◆ **Task brief**: Copy every line of the data in which the word "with" occurs.
/---
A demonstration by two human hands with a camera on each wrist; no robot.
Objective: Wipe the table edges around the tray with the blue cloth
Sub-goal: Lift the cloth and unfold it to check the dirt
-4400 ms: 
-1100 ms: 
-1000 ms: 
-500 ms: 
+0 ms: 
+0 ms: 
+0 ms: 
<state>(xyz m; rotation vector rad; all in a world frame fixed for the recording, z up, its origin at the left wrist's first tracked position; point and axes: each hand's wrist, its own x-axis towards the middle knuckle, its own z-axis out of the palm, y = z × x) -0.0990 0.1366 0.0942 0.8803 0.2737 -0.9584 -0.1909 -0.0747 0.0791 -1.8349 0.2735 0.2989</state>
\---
◆ **Output for this exercise**:
A demonstration by two human hands with a camera on each wrist; no robot.
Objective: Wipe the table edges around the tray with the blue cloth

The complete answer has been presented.